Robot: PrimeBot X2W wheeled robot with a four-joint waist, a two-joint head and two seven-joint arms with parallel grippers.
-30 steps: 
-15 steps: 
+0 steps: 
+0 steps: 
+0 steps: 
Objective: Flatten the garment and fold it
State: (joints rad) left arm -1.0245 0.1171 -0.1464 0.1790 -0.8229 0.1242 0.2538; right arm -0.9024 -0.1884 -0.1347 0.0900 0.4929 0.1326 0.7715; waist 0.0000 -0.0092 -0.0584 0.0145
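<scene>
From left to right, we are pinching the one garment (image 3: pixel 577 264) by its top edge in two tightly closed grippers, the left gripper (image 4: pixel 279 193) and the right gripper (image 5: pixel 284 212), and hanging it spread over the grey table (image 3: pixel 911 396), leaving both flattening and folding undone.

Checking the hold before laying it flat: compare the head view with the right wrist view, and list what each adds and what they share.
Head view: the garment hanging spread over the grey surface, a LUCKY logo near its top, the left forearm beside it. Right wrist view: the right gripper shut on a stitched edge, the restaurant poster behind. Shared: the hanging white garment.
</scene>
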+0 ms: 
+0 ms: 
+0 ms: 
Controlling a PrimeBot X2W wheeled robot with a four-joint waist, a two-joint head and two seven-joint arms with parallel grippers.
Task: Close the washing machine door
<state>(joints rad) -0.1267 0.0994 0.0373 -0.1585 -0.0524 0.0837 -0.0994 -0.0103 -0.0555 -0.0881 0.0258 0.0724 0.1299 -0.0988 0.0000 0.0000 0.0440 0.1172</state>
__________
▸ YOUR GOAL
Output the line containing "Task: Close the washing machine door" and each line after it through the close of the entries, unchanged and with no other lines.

▸ EXERCISE SOLUTION
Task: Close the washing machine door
<state>(joints rad) -0.1267 0.0994 0.0373 -0.1585 -0.0524 0.0837 -0.0994 -0.0103 -0.0555 -0.0881 0.0258 0.0724 0.1299 -0.0988 0.0000 0.0000 0.0440 0.1172</state>

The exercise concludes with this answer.